Is this the case? I am looking into running my c4 radio on my c7...is it possible ? Long story short my C7 lacked compatibility with alot of my legacy devices so I grabbed a c4. c4 works well with my devices yet isnt stable at all, it requires frequent reboots. I did read the CPU/Memory is the same C4vsC7 ??

I got the label a few days later and shipped it back.
Still trying to recover a bit from the mess it made here, Still have one GE/Jasco light, GE/Jasco Outlet C4 can't seem to find and my AEON Multi-sensor pairs but can't get any info on my dashboards. What a mess.

C-4's running 64-bit JVM which could impact performance in terms of resources/overhead.

I'm in the process of migrating my 2 C-4 hubs over to a C-7 and maybe a C-5 for Zigbee.

Can I ask....why so many hubs ? I have around 60 devices only a hand full of automations and apps. Is the distributed model better ? I would have liked to put my C4 radio in my C7

The short answer is I used multiple hubs to split the resource load and help with device range issues. HubConnect was the key at first but later switched to Node-RED.

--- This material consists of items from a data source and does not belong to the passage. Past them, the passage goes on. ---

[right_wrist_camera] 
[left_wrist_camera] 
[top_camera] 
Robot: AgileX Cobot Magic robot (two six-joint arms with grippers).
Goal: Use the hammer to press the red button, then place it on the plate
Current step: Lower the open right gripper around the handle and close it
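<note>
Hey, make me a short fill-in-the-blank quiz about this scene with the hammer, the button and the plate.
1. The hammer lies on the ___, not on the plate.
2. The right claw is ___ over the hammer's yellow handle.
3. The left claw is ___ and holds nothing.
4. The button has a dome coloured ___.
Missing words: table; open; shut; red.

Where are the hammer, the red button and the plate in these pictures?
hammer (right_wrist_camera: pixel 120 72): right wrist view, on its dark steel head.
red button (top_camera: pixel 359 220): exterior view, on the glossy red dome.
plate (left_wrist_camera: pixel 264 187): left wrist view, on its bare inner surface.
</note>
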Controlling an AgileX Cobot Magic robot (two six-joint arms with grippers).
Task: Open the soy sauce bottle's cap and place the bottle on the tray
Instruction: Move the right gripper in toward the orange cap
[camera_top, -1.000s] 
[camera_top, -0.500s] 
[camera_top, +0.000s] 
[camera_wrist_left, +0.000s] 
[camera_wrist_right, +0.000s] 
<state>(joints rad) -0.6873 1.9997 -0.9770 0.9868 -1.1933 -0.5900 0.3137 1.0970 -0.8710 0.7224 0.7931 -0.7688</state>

I have 3 hubs currently by location - C-4 Main Hub covers first floor and basement, C-4 Upstairs hub covers upstairs, C-5 "control" hub handles (or did) cloud apps like Alexa and misc stuff like Lutron etc as well as coordinating modes and certain virtual switches between hubs.

My current plan is to migrate off the C-4s consolidating all the Z-Wave devices to my new C-7 and migrate my Zigbee devices to my C-5 (since the ZB radios are essentially the same between models). With Node-RED I've been able to move all my rules off the hubs so am reducing hub resource usage even further.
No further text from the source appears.